My mother was a very caring woman, whom I love dearly still, even now she and my father are gone. Steadfast with her husband, and able to show me the kinder sides of life without any of my father's cynicism.
Through my youth we traveled, moving from country to country. I was born in England, moving from there to Africa for four years, and then to Australia for another two. From the outback of Australia we moved to the fjords of Denmark, and finally we resettled in England when I was eleven, in the flat, beautiful countryside of Cambridge.
My secondary school in Cambridge was St. Brides Boy's school, where I excelled. Always questioning, I had a hunger for knowledge, studying far afield from the beaten track of the syllabuses set out for us. My school life was relatively peaceful - I have nothing but fond memories of that time. One incident, however, is pertinent.
It was the beginning of my fifth year at St. Brides, when a boy who'd been expelled from his old school joined us. His first few weeks were quiet, and then his true colours began to show through. Slowly, he began to cause trouble, picking on the younger boys at first, as they were able to put up less of a resistance, moving up through the years as older boys challenged him. I was unaware of him at first, keeping myself to my own group of friends; I was uninterested by the playground politics of the school, preferring to find other past-times to while away the break times. However, one day I was walking through the yard when I saw him beating up a first year boy. This enraged me - all that my father had taught me through the years about justice went against this act. I walked over to him and tapped him on the shoulder as he was drawing back his arm to lay another punch into the prone child. He dropped the first year and turned around in surprise and anger - who had dared to interrupt him whilst he was... having his own perverse sort of pleasure? I said to him, "Don't you think he's a little too small for you?"
He didn't reply, instead he swung his fist wildly in my direction. I dodged the blow. One of the now forming crowd of onlookers giggled at the sight of the failed attempt to hit me, angering the bully even more.

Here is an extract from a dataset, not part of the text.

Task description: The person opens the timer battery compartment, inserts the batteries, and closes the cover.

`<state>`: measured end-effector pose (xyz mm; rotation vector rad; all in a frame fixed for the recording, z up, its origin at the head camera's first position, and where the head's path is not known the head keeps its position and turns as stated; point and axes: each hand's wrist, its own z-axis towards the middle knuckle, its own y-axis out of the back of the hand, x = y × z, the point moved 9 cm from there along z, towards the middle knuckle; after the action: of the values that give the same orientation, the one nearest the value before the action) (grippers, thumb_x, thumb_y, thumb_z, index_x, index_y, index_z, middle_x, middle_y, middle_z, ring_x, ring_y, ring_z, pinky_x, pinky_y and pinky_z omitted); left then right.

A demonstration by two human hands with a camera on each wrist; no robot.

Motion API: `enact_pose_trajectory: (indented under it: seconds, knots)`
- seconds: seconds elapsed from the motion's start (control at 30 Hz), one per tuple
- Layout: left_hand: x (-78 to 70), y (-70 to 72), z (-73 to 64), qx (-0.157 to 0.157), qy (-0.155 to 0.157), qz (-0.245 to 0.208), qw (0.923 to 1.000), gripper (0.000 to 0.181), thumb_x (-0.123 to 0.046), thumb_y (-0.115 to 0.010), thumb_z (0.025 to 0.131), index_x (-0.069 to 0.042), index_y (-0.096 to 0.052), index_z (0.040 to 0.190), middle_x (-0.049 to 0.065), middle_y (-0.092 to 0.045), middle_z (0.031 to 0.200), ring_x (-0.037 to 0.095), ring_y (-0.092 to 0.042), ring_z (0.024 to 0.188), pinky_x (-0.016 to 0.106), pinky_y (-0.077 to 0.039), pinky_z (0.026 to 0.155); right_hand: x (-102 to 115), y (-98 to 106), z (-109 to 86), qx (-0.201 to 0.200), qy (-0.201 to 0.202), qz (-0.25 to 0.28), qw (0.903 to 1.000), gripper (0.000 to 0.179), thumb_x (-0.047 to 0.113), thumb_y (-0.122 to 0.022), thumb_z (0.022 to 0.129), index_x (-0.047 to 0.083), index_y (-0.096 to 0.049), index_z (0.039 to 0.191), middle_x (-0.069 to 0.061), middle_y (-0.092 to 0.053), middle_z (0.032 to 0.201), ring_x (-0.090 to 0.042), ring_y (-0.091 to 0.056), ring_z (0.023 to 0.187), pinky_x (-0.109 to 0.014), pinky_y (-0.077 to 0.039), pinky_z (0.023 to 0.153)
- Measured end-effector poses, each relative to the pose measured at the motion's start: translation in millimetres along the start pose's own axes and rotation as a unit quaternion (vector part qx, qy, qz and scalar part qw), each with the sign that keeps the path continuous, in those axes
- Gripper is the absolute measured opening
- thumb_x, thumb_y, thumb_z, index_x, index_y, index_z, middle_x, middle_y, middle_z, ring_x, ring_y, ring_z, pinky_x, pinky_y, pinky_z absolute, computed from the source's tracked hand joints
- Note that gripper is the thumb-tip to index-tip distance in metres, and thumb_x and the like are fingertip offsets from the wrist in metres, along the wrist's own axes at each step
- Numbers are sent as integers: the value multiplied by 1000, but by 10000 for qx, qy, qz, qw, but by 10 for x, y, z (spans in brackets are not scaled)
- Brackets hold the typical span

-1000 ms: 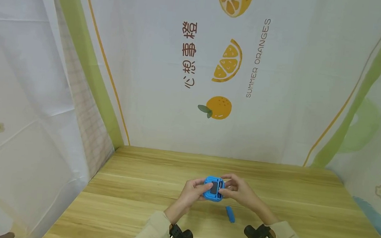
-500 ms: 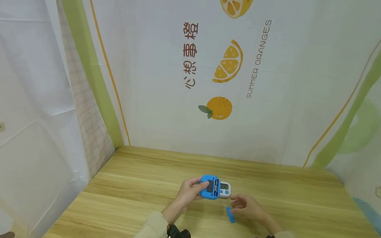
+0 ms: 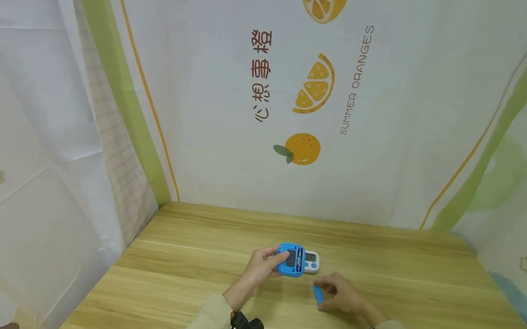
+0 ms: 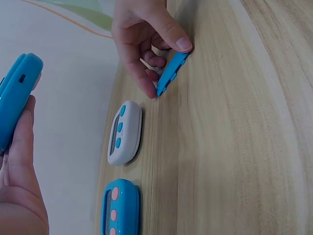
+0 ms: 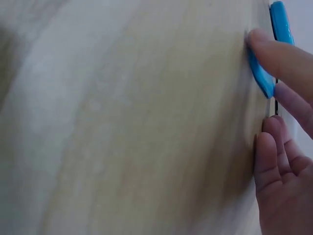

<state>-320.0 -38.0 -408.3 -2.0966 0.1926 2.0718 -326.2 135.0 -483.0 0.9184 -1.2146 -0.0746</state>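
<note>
My left hand [image 3: 260, 265] grips a blue digital timer [image 3: 282, 269], its back up and its thumb across it. The battery slot [image 3: 299, 259] at its right side is uncovered, with what looks like a battery inside. Lower right, my right hand [image 3: 342, 293] pinches a small blue battery cover [image 3: 318, 294] between thumb and fingertips. In the left wrist view, the cover [image 4: 172, 73] has small tabs along one long edge and stands at the table surface. The right wrist view shows thumb and finger at the two ends of the cover [image 5: 261, 76].
A white timer [image 3: 313, 262] with blue buttons lies on the wooden table [image 3: 198, 268], just beyond the held one. Another blue timer [image 4: 128, 208] with pink buttons lies beside it in the left wrist view. A printed cloth [image 3: 216, 171] hangs behind the table.
My right hand has left the held timer, moved down toward me and taken hold of the battery cover. My left hand has shifted slightly left with the timer, uncovering the white timer to view.
</note>
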Motion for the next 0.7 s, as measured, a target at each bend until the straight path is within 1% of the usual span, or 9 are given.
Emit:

"It'd be healthier if you kept out of my business", he snarled, turning and attempting another blow. I was not so lucky this time - his fist glanced off my shoulder. With the sharp pain, doubt entered my mind - maybe this wasn't a good thing to enter into after all - and I readied to bolt. Alas, the now thick circle of people around us prevented this route of escape. I decided to try and talk again.
"Why do you think it'd good to pick on people?" I queried. "Do you get some kind of pleasure out of it?"

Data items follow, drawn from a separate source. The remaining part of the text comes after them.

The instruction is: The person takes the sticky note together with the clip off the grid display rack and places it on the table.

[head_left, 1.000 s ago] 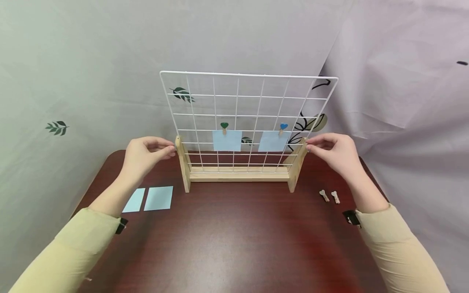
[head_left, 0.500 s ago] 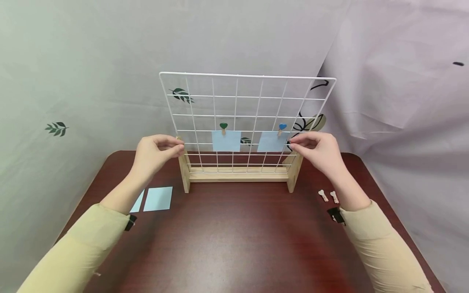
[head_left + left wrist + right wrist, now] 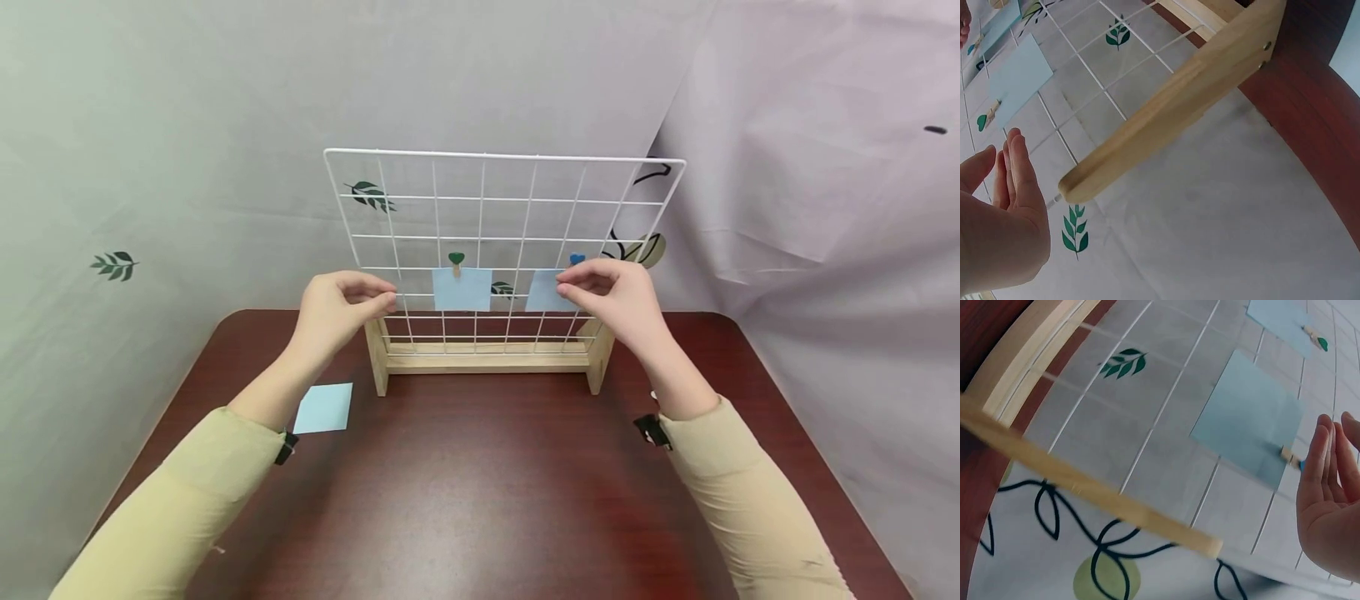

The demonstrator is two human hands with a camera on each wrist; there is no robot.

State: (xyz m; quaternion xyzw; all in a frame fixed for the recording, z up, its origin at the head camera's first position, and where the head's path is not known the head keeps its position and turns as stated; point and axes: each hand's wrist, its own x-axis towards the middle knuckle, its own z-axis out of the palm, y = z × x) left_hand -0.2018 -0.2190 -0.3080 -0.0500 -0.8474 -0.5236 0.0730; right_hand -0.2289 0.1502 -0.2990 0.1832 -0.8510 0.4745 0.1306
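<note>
A white wire grid (image 3: 495,156) stands upright in a wooden base (image 3: 487,362). Two light-blue paper squares hang on it: the left paper (image 3: 461,292) under a green heart clothespin (image 3: 456,260), the right paper (image 3: 540,292) under a blue heart clothespin (image 3: 576,260). My left hand (image 3: 337,308) is in front of the grid's left side, and in the left wrist view its thumb stands apart from straight fingers. My right hand (image 3: 618,296) overlaps the right paper in the head view. Its straight fingers (image 3: 1315,462) show nothing held in the right wrist view.
A loose blue paper square (image 3: 324,408) lies on the dark red table (image 3: 480,475) beside my left forearm. A pale clothespin (image 3: 654,395) peeks out behind my right wrist. The base's left wooden post (image 3: 1166,119) is close to my left hand; grey patterned cloth hangs behind.
Both hands have moved inward from the wooden posts, the right one across the right paper. My forearms now cover one loose paper and most of the loose clothespins.
</note>
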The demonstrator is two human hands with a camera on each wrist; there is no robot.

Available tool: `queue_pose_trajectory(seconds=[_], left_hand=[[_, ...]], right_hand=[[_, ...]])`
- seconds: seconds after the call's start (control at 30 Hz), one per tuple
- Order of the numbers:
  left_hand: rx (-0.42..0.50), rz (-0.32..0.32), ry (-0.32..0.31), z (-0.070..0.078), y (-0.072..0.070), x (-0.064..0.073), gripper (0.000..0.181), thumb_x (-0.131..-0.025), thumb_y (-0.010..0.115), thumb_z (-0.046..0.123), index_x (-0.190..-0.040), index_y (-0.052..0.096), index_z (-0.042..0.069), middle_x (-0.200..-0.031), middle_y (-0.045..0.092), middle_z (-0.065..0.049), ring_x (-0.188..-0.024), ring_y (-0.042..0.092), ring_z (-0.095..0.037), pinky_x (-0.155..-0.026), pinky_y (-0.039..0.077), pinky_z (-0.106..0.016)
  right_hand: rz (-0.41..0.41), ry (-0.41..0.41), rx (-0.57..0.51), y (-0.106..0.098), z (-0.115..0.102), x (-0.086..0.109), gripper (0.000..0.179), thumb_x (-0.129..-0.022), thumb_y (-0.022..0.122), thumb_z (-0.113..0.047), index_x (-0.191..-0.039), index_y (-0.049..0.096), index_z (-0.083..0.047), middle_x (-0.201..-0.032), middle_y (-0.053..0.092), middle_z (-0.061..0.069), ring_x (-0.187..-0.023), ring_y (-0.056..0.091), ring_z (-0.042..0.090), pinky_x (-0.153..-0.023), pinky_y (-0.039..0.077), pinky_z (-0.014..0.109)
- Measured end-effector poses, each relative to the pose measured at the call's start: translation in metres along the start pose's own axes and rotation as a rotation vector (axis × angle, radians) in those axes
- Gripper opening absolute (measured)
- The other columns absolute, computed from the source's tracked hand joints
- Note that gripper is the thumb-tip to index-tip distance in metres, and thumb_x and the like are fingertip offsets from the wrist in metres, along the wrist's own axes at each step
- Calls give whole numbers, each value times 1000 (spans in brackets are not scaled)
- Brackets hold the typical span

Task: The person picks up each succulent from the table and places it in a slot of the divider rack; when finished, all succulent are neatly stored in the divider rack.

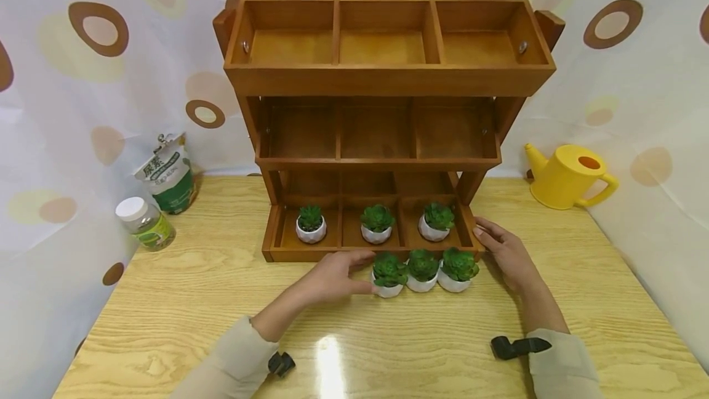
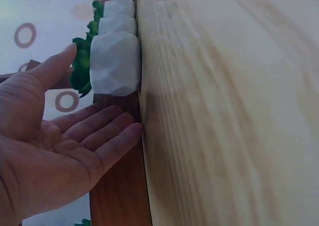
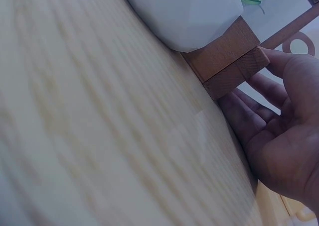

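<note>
Three potted succulents stand in a row on the table before the wooden shelf's front edge: left plant (image 1: 389, 271), middle plant (image 1: 423, 268), right plant (image 1: 458, 267), all in white faceted pots. My left hand (image 1: 336, 276) is beside the left one, fingers extended and thumb apart; in the left wrist view its thumb is close to the leaves and its palm shows bare beside the white pot (image 2: 115, 64). My right hand (image 1: 506, 254) rests against the right front corner of the wooden shelf (image 1: 376, 82), and the right wrist view has its fingers along that corner (image 3: 239, 69).
Three more potted succulents sit in the bottom tier, one per compartment: left (image 1: 311, 225), centre (image 1: 377, 223), right (image 1: 437, 221). A yellow watering can (image 1: 565, 177) stands at right. A clipped pouch (image 1: 168, 174) and a white-lidded jar (image 1: 146, 224) are at left. Patterned cloth hangs behind.
</note>
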State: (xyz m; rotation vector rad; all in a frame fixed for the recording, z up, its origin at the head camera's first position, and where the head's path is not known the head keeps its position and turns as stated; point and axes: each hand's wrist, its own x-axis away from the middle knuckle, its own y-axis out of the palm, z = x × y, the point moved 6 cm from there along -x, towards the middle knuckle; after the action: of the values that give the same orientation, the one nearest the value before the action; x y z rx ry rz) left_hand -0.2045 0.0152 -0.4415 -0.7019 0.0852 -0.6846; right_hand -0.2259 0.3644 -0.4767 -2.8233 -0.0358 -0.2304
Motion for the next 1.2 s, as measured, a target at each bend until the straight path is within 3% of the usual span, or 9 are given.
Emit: queue_pose_trajectory(seconds=[0.37,0.67,0.83,1.2], left_hand=[[6,-37,-56,0,9,-8,81,-86,79,48,-154,46,19,-153,52,-3,-140,52,-24,-113,45,-43],[-23,-44,-44,4,12,-13,83,-84,81,45,-154,46,16,-154,51,-5,-143,48,-26,-113,44,-44],[-60,-30,-21,6,15,-16,79,-83,83,40,-151,49,16,-149,56,-4,-139,51,-25,-113,45,-42],[-84,-2,-32,11,17,-18,76,-83,84,41,-148,53,20,-144,61,-2,-133,57,-26,-108,49,-42]], right_hand=[[1,-9,-8,1,-3,1,72,-105,49,-48,-160,30,-7,-156,40,28,-105,61,-12,-89,50,10],[4,-8,-27,1,-3,1,73,-105,49,-48,-160,29,-5,-157,36,31,-105,60,-13,-90,50,8],[6,-9,-24,1,-3,1,73,-105,49,-48,-160,29,-5,-157,36,31,-104,60,-13,-89,50,8],[3,-5,-26,1,-3,3,72,-105,48,-49,-161,28,-7,-157,37,29,-105,61,-11,-89,52,12]])
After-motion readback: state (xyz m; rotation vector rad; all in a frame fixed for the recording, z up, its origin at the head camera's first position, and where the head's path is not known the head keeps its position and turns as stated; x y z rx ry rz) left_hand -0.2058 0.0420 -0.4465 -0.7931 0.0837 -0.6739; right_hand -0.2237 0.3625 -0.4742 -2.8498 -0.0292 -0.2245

Whilst I was talking, he had swung again, striking my damaged shoulder once more. Again I looked around, trying to find a way to run, some way to break out of the crowd around us to lick my wounds and possibly save my skin, but there was no way out. The crowd around was just too thick.
"Or is it that you're so used to using your fists to get what you want that you're afraid to try and work for it instead?"
This stopped him. A glimmer of doubt entered his until then set eyes. He deflated slightly, no longer swinging for me. Indecision seemed to light his face, and then he spoke.
"You'll keep, for now. But I'd watch my back if I were you. You might not see me come for you if you don't."
With that, he pushed his way out of the circle, shoving people out of the way. The crowd around me cheered my name, patting me on the back (some nudging my damaged shoulder, but not out of malice - they could not know the pain it was giving me). The bully had lost face, whilst I had gained the respect of my fellow pupils.
As I walked home from a friend's place that night, I felt a warm glow (not merely that of the slow healing going on in my shoulder, though). Turning the corner of the road towards my house, I saw a dark shape standing in the shadows cast by the streetlight. My pace quickened, eager to safely return home. I fumbled for the door key, dropping it. I stooped down to pick it up, and when I stood back up and looked around, the shape in the darkness had gone.
End of part 1.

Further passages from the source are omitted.